MINNEAPOLIS — The changeup from Twins reliever Jovani Moran was well off the plate, clearly meant to set up Javier Báez for another strikeout with a runner in scoring position. Báez chased it, but instead of a swing and a miss, he connected for a line drive into the gap in left-center field and past speedy center fielder Michael A. Taylor. And from there, Báez was off.
While Spencer Torkelson and Kerry Carpenter scored easily to tie the game at 4-4 in the fifth inning, Báez raced around second. By the time the ball came back on, he was standing on third. It was just the seventh triple the Tigers had hit this season, an oddly low total for a team that plays its home games in spacious Comerica Park, but Báez’s home-to-third time of 11.56 seconds was just a tick off of Riley Greene’s 11.54 seconds for the fastest triple by a Tiger this year.
Three pitches later, Eric Haase hit a ground ball right to second baseman Kyle Farmer, who was playing in on the front of the infield dirt to try to hold Báez at third. But when Farmer looked over, Báez was already more than halfway down the line, four strides and a slide from the plate. Farmer took the out at first base, and the Tigers took a lead they wouldn’t relinquish on their way to an 8-4 victory on Thursday night at Target Field.
“I was going on contact, and I had a pretty good jump,” Báez said. “That’s why there wasn’t a throw, but I think it was going to be a close call at the plate, too. I don’t know why that was the decision. I just got a good jump.”
This is what Báez can do when he gets going. Obviously, the home runs are big, but when Báez hits the bases, he can cause havoc. He just needs to do more of it.
And yet, plays like that triple show the risk and reward when Báez is hitting. He struck out eight times in 19 plate appearances over his previous four games, many of those strikeouts coming on similar pitches off the plate to the one he hit Thursday. Báez fanned in his first at-bat, chasing a sweeper off the plate from Twins starter Sonny Gray. Yet, he connected with a similar sweeper from Gray on a full count, this time right on the outside corner, and lined a hard single to left his next time up.
Add the single to the triple, and Báez had his third two-hit game in four days and his fifth in June. After a 9-for-58 slump to end May, he’s batting 10-for-32 over his last seven games.
To some degree, that’s Javy being Javy, which is why the Tigers have to balance emphasizing plate discipline while not forcing him to be passive at the plate, something manager A.J. Hinch hinted at before Báez’s recent stretch.

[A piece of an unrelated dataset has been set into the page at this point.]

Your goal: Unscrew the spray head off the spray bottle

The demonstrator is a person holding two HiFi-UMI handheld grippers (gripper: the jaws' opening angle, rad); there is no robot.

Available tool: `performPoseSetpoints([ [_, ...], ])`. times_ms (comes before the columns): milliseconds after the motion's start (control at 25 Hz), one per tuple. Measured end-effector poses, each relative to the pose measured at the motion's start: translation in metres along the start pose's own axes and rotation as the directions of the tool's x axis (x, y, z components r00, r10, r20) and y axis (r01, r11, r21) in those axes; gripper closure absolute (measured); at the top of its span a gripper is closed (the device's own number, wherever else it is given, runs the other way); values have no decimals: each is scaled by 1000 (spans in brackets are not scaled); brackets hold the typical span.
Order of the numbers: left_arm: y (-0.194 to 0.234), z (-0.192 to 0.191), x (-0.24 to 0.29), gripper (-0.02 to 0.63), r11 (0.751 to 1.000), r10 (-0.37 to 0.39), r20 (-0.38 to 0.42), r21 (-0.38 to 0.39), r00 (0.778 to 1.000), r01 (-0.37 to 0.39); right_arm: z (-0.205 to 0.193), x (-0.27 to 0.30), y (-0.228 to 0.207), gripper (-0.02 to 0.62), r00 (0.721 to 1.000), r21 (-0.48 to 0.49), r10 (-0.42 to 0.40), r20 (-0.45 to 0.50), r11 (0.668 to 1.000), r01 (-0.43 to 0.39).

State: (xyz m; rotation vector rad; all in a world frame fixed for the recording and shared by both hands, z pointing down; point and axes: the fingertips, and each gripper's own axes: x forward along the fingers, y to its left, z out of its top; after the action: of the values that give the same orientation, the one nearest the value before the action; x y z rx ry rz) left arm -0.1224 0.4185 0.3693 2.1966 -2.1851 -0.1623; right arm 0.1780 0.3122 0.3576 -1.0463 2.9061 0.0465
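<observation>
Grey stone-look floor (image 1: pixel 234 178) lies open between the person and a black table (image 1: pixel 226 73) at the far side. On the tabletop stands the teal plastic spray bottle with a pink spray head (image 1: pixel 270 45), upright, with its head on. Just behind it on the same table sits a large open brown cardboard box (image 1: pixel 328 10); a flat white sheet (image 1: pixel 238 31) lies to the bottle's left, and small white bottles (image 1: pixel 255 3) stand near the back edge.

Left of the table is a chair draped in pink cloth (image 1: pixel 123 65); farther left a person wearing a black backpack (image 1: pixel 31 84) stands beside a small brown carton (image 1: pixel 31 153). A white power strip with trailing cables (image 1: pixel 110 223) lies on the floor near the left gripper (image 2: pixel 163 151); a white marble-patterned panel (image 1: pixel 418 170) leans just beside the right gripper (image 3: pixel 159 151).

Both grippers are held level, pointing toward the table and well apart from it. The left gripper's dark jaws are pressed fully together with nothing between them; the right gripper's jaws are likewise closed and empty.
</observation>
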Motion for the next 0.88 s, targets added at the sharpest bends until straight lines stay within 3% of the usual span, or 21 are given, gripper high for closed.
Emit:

“He is not the root of all our offensive struggles,” Hinch said last weekend. “But the more he’s tried to overcompensate for that, the more he’s continued to struggle. And some of that has been contact driven, and the contact on the ground.
“He’s obviously chased a lot these last couple weeks, but we’ve got to continue to ride it out and continue to encourage him. It’s not going to get any easier with the pitching that we’re facing, but history has told us that he has snapped out of this, usually with a sort of massive hot streak. We certainly need that.”
This might not be massive, at least not yet, but it’s impactful. But that momentum swing doesn’t come by accident. Báez was on the field for early batting practice for most of the just-completed homestand, trying to work on tweaks to allow him to see pitches better.
“Focus has been the same,” Báez said. “I was looking at the video with the hitting coaches and found out I was getting set up the wrong way. I just made that adjustment again, and I’m seeing the ball better. I still have to get the ball closer to me, but I have to keep doing me and make that adjustment during the game.”
Said Hinch: “For him, the No. 1 thing is seeing the ball. All I hear about is how he’s picking the ball up, how long he’s able to track it. … The posture, the open stance, it’s all an attempt for him to try to find that rhythm.”